Top of DATASET ENTRIES

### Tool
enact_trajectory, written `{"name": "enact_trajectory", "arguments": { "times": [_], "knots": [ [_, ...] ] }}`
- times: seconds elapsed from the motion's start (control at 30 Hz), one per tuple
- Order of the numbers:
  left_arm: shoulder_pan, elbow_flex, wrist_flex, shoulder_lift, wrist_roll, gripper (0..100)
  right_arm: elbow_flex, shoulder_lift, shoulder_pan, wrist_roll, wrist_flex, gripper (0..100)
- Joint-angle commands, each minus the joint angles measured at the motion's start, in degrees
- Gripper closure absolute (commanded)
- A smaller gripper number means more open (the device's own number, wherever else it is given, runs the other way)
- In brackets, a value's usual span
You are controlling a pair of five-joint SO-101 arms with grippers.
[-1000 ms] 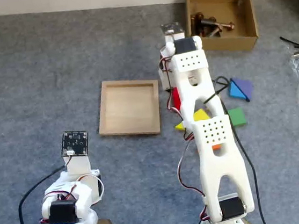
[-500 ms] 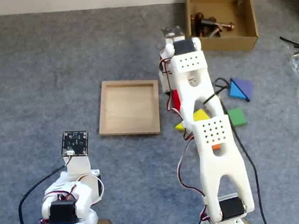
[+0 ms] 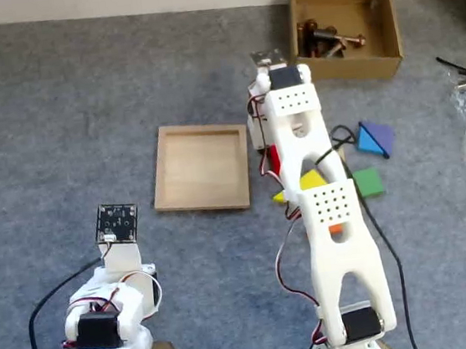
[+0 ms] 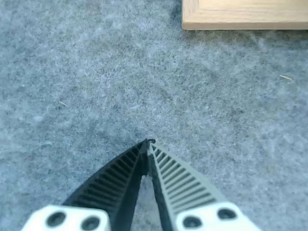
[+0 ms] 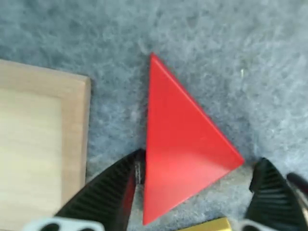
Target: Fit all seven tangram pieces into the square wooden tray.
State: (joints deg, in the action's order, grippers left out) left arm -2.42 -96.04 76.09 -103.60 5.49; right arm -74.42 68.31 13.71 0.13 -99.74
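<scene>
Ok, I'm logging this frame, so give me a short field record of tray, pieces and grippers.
square wooden tray: no piece inside
red triangle: flat on carpet, beside the tray
right gripper: open, fingers either side of red triangle
left gripper: shut, holding nothing, over carpet
other pieces: yellow piece, green square, blue triangle, outside tray

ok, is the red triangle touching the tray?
Apart. The right wrist view shows a strip of carpet between the red triangle and the wooden tray.

High camera overhead, facing down, far. Wrist cameras close above carpet [image 3: 56,102]; all three share tray [image 3: 201,167] edge.
</scene>
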Motion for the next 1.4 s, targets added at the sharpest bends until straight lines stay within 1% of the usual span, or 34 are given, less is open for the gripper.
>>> {"name": "enact_trajectory", "arguments": {
  "times": [0.0, 0.07, 0.2, 0.33, 0.57, 0.67, 1.07, 1.27, 1.37],
  "knots": [
    [1.01, -1.1, -0.18, -0.4, 0.35, 99, -0.84, -0.22, 0.22, -0.53, -1.01, 65.9],
    [1.01, -1.1, -0.18, -0.4, 0.35, 99, -0.84, -0.22, 0.22, -0.44, -0.84, 65.9],
    [1.01, -1.1, -0.18, -0.4, 0.35, 99, -0.84, -0.13, 0.31, 3.6, -0.66, 65.9],
    [1.01, -1.1, -0.18, -0.4, 0.35, 99, -0.92, -0.13, 0.31, 4.84, -0.4, 65.9],
    [1.01, -1.1, -0.18, -0.4, 0.35, 99, -0.84, -0.04, 0.31, 5.27, 1.01, 65.9],
    [1.01, -1.1, -0.18, -0.4, 0.35, 99, -0.84, -0.04, 0.4, 6.86, 1.01, 65.9],
    [1.01, -1.1, -0.18, -0.4, 0.35, 99, -0.84, -0.04, 2.68, 8.0, 0.66, 66.3],
    [1.01, -1.1, -0.18, -0.4, 0.35, 99, -0.84, -0.04, 2.77, 8.0, 0.57, 76.0],
    [1.01, -1.1, -0.18, -0.4, 0.35, 99, -0.84, -0.04, 2.77, 7.91, 0.57, 77.9]
  ]
}}
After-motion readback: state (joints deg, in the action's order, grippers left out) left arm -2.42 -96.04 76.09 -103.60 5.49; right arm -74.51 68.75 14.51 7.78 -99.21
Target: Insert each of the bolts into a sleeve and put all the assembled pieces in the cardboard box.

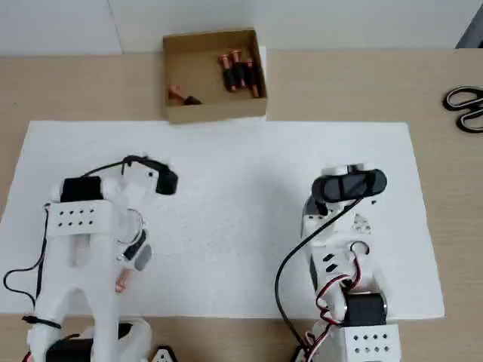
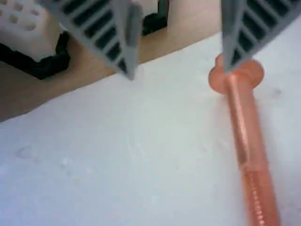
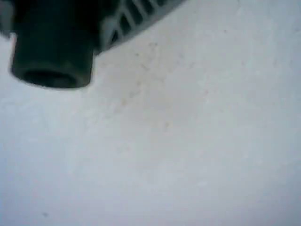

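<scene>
Bolt (image 2: 244, 141), copper, lies flat on the white sheet (image 2: 117, 165) with its head toward my left tool (image 2: 181, 70). Left tool's fingers are apart. One fingertip (image 2: 235, 42) sits right at the bolt head, touching or just short of it, can't tell which. The other finger is off to the side, with nothing between the two. From above, the bolt is near the sheet's front edge, tucked under my left arm.

Right tool (image 3: 101, 33) is clamped on a black sleeve (image 3: 51, 52). The sleeve is held just off the sheet, open end facing the wrist camera, with one ribbed finger against it. Right arm is over the right part of the sheet, well apart from the bolt.

Cardboard box (image 1: 215, 115) sits on the counter (image 1: 75, 83), right at the sheet's far edge. Inside are a cluster of assembled pieces (image 1: 241, 72) toward the right wall and a lone piece (image 1: 181, 96) near the front left corner. Scissors (image 1: 464, 105) lie at the counter's right edge.
</scene>
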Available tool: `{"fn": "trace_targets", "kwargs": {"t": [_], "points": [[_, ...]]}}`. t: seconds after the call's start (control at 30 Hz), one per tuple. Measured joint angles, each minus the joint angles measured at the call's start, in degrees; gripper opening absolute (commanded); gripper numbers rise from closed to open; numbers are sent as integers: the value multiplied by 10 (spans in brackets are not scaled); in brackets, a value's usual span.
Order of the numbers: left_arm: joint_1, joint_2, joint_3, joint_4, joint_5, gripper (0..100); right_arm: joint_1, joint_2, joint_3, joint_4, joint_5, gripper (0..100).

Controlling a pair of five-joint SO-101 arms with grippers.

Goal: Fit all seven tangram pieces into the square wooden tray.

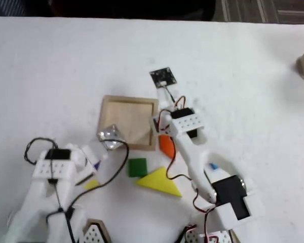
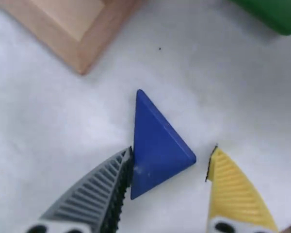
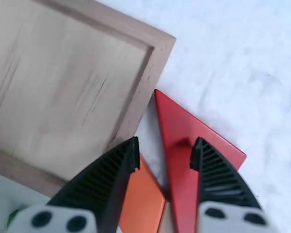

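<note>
NOW: your left pincer [image 2: 169, 155] is open and holds nothing, grey finger [image 2: 102, 189] touching the small blue triangle piece [image 2: 155, 145] on the white tabletop [image 2: 48, 136], near the square wooden tray [image 2: 87, 46] | ADVICE: bring the yellow finger [image 2: 230, 184] against the piece's far point, then close slowly.

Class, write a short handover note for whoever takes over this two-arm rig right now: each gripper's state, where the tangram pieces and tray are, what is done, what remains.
Left gripper: open, straddling the blue triangle, with one finger touching its edge; nothing gripped.
Right gripper: open, above the red triangle and orange piece, both just outside the wooden tray.
Loose on the table near the tray: green square, large yellow triangle, small yellow piece.
Done: nothing; the tray floor that shows is bare.
Left: fit every piece in.
</note>
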State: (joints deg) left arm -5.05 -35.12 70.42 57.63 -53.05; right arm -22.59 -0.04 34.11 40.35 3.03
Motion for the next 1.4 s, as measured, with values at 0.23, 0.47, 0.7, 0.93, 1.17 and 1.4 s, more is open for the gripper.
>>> {"fn": "trace_targets", "kwargs": {"t": [0.23,0.47,0.7,0.93,1.17,1.4], "points": [[1,87,-42,-2,0,166,0,0,0,0,0,176],[2,91,-45,7,1,158,0,0,0,0,0,176],[2,91,-45,7,16,159,0,0,0,0,0,176],[2,91,-116,54,158,161,0,0,0,0,0,176],[2,91,-178,132,253,162,0,0,0,0,0,176],[2,91,-245,144,325,162,4,0,0,0,0,176]]}}
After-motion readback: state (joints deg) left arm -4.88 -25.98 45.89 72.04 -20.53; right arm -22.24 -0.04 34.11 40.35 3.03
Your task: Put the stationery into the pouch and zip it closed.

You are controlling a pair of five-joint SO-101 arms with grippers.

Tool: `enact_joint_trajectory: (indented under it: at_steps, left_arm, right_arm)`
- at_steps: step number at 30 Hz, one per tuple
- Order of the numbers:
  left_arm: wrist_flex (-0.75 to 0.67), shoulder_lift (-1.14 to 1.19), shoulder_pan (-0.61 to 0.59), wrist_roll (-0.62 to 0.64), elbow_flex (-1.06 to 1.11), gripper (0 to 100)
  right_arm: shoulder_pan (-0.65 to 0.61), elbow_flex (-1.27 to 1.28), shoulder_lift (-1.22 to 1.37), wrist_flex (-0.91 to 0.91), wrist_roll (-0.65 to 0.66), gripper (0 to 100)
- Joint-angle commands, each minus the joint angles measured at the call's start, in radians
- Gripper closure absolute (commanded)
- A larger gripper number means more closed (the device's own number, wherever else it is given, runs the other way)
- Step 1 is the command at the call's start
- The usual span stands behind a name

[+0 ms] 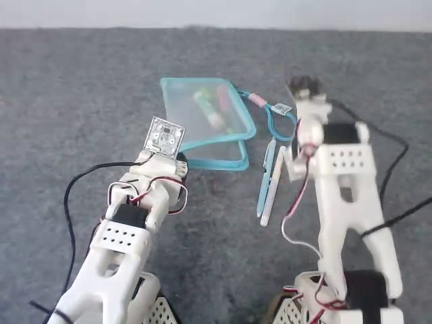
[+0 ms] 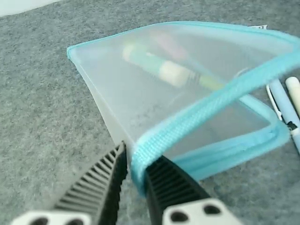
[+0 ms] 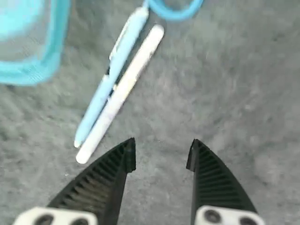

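Grey felt desk (image 1: pixel 61 88) — left wrist view shows left jaws pinching the pouch (image 2: pixel 140 93) rim; right jaws spread, two pens (image 3: pixel 121 93) just beyond.

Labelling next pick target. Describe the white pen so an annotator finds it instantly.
Find the teal pouch mid-table. Beside it, two pens lie side by side on the grey mat. The white pen lies farther from the pouch than the light-blue pen.
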Motion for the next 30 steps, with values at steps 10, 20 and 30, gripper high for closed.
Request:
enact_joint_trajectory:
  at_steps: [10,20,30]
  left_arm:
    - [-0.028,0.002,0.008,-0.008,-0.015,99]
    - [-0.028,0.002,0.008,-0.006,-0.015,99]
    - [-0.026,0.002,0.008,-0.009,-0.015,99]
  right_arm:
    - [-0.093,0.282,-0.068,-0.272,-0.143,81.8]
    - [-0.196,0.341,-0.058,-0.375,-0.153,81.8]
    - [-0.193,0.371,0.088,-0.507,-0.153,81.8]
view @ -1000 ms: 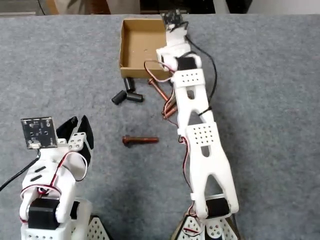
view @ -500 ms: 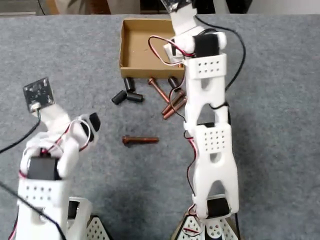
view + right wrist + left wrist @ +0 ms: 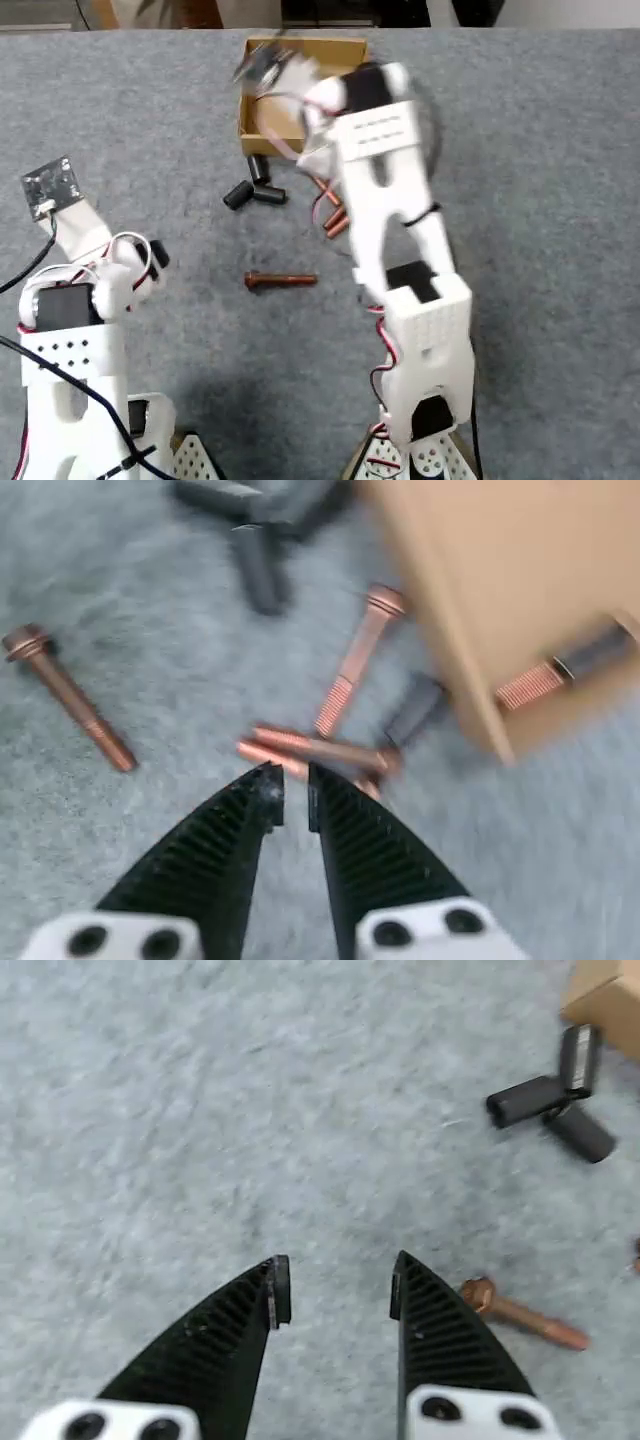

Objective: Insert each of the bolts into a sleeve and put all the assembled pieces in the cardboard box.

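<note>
**A:** How's your left side looking?

**B:** My left gripper (image 3: 338, 1290) hangs over the grey mat (image 3: 150, 1080), fingers spread wide and empty. One bolt (image 3: 520, 1315) lies just beside its tip. Three black sleeves (image 3: 550, 1105) sit in a heap farther off.

**A:** And to the right?

**B:** I see more bolts (image 3: 320, 748) crossed in a pile, with a single sleeve (image 3: 415, 708) beside the cardboard box (image 3: 500, 560). A bolt in a sleeve (image 3: 560, 670) lies inside it. My right gripper (image 3: 293, 785) sits above the pile, fingers a sliver apart, gripping nothing.
</note>
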Robot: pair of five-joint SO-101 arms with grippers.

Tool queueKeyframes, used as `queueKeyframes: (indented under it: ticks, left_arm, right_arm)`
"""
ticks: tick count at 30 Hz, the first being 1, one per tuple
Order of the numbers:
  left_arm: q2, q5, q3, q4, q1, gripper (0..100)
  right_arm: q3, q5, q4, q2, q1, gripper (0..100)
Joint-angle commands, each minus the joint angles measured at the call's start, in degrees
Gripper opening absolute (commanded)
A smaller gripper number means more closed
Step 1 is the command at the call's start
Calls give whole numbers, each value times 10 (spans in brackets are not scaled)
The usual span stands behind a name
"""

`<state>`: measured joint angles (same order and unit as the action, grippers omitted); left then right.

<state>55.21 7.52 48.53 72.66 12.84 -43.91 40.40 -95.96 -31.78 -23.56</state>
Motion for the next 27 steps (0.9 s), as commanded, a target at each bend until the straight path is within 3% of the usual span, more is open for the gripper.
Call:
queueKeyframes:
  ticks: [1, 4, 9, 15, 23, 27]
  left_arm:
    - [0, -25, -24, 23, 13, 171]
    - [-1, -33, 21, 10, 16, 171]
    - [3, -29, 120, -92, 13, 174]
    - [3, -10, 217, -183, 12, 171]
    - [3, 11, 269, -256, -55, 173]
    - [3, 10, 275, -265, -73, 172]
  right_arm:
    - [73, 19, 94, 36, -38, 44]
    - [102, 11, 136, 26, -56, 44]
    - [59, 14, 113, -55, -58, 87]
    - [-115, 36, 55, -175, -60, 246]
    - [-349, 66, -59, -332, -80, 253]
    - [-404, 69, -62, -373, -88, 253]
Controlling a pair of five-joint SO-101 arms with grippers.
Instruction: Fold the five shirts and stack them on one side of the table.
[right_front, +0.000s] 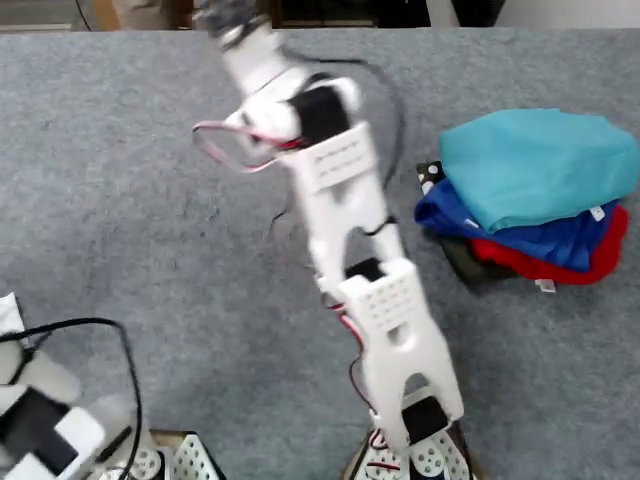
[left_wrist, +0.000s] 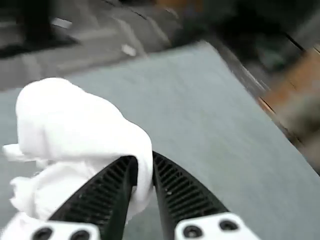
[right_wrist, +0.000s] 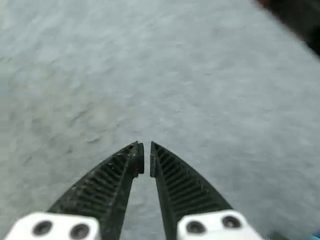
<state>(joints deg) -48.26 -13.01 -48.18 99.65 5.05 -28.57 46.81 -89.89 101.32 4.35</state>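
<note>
Your left gripper (left_wrist: 144, 167) is pinching a fold of a bunched white shirt (left_wrist: 75, 130), the cloth heaped beside its tips over the grey surface (left_wrist: 200, 115). Your right gripper (right_wrist: 144, 152) has its fingers pressed together on nothing, over bare surface, with its arm stretched toward the far edge. On the right side sits your pile: a teal shirt (right_front: 535, 165) on top, a blue shirt (right_front: 540, 240) under it, a red shirt (right_front: 590, 260) below, and a dark piece (right_front: 462, 262) at the bottom.
</note>
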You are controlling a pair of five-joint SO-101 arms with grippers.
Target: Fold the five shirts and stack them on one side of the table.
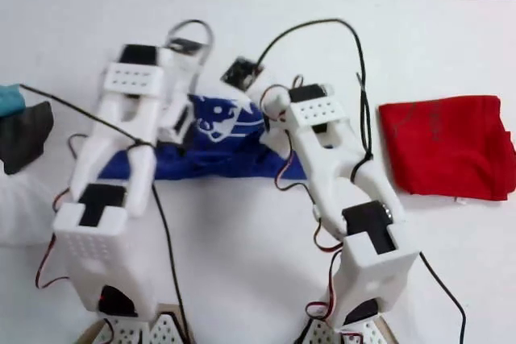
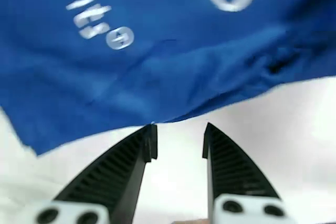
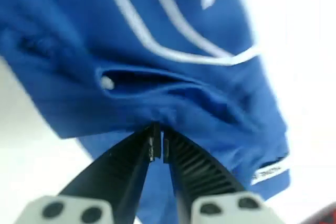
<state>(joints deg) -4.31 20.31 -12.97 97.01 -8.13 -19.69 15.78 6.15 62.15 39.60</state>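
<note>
right gripper (image 3: 157, 129) pinches the blue shirt (image 1: 218, 159) by its edge; left gripper (image 2: 179, 129) gapes wide at that edge. close it on cloth first, then lift both evenly to fold.

Both arms lie across the blue shirt (image 1: 218, 147): the left arm (image 1: 121, 142) covers its left end and the right arm (image 1: 334, 163) its right end. Black cables (image 1: 165, 231) trail past it. The table (image 1: 242, 263) offers open room on the blue shirt's near side, between the arm bases, and beyond its far edge. A red shirt (image 1: 447, 147) lies well to its right, and dark cloths (image 1: 24, 134) lie well to its left.
</note>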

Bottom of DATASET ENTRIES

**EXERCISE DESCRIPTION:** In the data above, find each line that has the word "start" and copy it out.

**RESPONSE BOX:**
- times: seconds elapsed from the motion's start (control at 30 Hz), one per tuple
- Joint-angle commands, each minus the joint angles measured at the motion's start, in degrees
Available tool: `{"fn": "trace_targets", "kwargs": {"t": [_], "points": [[_, ...]]}}`. t: seconds after the call's start (control at 30 Hz), one per tuple. Measured joint angles, each minus the joint angles measured at the call's start, in degrees; gripper opening absolute (commanded); gripper numbers rise from closed to open; numbers are sent as integers: the value multiplied by 10 (spans in brackets are not scaled); in brackets, a value's usual span.
- Joint-angle commands, each minus the joint angles measured at the call's start, in radians
- Step 1 is the command at the call's start
Joint-angle commands, each minus the joint angles measured at the call's start, in degrees
Step 1 is the command at the call's start

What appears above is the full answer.